- What this task involves -
Please return the lines, both ends included, that run from the one containing "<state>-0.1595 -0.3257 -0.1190" to the last line of the data below, exactly and alone.

- Excerpted records -
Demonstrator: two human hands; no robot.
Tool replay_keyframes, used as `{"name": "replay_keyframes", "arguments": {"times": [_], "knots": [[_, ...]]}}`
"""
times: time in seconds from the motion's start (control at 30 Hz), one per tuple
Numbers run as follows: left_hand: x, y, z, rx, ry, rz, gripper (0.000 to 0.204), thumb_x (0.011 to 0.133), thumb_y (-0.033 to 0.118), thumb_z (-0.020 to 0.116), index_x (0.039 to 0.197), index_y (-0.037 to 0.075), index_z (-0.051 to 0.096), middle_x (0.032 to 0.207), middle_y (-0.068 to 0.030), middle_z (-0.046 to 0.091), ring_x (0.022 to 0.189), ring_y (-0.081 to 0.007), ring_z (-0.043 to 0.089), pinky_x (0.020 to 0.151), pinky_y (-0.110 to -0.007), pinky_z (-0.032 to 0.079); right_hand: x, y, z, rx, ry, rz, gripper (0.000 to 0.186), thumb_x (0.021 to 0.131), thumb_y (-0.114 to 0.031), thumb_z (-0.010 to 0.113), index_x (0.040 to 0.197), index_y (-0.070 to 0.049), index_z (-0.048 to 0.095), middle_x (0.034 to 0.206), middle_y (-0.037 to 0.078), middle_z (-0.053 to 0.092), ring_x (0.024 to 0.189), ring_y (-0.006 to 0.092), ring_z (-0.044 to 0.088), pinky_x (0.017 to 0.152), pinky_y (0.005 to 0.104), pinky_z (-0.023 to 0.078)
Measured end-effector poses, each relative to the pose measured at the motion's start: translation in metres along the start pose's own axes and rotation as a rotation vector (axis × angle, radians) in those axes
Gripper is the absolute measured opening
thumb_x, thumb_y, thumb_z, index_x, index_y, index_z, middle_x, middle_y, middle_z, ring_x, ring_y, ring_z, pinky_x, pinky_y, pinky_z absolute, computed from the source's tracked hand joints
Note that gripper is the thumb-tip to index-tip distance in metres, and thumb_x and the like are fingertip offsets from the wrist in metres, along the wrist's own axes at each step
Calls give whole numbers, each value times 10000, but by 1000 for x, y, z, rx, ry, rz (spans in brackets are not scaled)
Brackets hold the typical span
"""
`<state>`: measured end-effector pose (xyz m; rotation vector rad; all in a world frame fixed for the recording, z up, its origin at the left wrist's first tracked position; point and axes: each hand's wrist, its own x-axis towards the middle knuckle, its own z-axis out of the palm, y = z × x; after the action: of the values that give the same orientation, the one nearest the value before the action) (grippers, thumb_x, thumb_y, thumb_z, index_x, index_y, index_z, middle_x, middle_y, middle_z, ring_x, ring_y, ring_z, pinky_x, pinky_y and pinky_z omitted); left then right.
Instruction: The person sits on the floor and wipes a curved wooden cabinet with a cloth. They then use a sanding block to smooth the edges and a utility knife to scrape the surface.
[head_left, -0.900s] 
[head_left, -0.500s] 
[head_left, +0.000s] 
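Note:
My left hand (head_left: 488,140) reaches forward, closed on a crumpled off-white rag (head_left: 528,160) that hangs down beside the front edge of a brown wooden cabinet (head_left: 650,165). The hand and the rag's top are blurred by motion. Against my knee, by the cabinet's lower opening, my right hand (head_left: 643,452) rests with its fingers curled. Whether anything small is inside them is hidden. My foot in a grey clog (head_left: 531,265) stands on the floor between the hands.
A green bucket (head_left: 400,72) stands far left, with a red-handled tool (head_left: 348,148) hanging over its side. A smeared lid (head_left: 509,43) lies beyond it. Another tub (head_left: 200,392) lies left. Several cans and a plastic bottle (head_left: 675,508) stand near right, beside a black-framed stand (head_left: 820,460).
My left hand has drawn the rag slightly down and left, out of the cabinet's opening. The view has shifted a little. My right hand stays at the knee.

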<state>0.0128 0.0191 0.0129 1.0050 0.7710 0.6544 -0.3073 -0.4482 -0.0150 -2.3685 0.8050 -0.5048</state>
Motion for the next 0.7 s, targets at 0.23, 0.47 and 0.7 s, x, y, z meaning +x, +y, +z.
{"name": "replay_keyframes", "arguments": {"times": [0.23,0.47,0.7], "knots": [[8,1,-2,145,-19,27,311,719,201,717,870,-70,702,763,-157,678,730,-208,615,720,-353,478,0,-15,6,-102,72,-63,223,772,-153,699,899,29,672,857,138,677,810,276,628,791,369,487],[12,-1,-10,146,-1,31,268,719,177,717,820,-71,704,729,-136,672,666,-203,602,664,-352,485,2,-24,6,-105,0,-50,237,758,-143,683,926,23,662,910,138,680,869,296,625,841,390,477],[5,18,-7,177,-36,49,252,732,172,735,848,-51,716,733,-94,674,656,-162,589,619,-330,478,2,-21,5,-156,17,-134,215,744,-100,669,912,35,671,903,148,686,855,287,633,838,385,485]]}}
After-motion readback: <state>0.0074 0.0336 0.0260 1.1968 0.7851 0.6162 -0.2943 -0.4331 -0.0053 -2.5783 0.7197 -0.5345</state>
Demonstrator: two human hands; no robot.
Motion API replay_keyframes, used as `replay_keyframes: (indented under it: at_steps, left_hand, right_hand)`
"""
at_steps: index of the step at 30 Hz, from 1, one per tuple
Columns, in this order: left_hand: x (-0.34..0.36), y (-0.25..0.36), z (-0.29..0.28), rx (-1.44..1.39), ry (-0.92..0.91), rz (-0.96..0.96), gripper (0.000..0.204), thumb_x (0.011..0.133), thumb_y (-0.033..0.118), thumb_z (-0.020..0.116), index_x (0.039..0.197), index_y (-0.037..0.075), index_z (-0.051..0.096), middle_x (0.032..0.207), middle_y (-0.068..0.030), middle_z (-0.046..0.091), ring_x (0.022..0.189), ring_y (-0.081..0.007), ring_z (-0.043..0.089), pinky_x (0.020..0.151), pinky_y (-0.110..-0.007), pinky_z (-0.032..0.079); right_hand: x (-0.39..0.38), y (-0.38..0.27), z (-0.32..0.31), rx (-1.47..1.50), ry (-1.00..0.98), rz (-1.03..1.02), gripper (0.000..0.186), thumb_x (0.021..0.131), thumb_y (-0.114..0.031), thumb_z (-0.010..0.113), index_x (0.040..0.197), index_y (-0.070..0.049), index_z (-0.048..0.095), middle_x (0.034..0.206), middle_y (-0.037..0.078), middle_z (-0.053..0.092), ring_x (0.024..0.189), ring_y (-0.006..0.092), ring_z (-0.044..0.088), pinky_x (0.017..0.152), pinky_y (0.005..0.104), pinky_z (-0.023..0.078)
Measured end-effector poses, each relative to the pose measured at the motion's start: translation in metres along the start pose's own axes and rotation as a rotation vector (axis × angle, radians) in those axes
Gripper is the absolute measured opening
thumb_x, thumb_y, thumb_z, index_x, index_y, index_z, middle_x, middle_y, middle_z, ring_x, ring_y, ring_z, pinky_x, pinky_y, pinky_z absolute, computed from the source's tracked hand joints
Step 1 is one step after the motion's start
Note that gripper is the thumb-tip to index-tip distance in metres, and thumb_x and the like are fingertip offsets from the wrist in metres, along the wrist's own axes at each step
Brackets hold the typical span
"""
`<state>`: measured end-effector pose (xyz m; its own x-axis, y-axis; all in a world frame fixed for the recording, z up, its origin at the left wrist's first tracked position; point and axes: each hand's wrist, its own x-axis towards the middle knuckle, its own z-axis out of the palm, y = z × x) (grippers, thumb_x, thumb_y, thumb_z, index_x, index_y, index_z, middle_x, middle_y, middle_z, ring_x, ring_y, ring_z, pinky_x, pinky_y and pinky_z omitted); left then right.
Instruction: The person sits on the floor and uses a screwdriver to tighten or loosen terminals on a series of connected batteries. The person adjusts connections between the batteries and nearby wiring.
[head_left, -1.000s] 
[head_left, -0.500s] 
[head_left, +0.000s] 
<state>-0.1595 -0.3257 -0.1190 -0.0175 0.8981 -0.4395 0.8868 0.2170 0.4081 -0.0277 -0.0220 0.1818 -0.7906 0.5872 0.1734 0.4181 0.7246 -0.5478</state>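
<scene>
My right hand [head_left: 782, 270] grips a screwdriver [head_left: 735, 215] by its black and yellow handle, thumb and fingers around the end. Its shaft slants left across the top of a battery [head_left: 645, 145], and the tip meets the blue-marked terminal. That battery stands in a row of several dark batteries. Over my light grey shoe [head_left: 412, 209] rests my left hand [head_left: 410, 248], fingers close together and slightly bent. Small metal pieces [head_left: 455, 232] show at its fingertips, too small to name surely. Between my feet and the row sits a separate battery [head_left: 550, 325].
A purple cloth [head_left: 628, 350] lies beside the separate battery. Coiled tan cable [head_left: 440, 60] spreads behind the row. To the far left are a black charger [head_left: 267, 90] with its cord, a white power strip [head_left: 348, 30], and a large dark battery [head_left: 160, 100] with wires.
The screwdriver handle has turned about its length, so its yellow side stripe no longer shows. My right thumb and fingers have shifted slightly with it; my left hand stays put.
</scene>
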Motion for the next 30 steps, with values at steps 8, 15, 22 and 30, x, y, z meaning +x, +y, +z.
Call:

- Response to the exercise -
<state>-0.1595 -0.3257 -0.1190 -0.0175 0.8981 -0.4395 0.8868 0.2170 0.4081 -0.0277 -0.0220 0.1818 -0.7906 0.5872 0.1734 0.4181 0.7246 -0.5478</state>
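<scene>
My right hand [head_left: 782, 270] grips a screwdriver [head_left: 735, 215] by its black and yellow handle, thumb and fingers around the end. Its shaft slants left across the top of a battery [head_left: 645, 145], and the tip meets the blue-marked terminal. That battery stands in a row of several dark batteries. Over my light grey shoe [head_left: 412, 209] rests my left hand [head_left: 410, 248], fingers close together and slightly bent. Small metal pieces [head_left: 455, 232] show at its fingertips, too small to name surely. Between my feet and the row sits a separate battery [head_left: 550, 325].
A purple cloth [head_left: 628, 350] lies beside the separate battery. Coiled tan cable [head_left: 440, 60] spreads behind the row. To the far left are a black charger [head_left: 267, 90] with its cord, a white power strip [head_left: 348, 30], and a large dark battery [head_left: 160, 100] with wires.
The screwdriver handle has turned about its length, so its yellow side stripe no longer shows. My right thumb and fingers have shifted slightly with it; my left hand stays put.
</scene>
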Motion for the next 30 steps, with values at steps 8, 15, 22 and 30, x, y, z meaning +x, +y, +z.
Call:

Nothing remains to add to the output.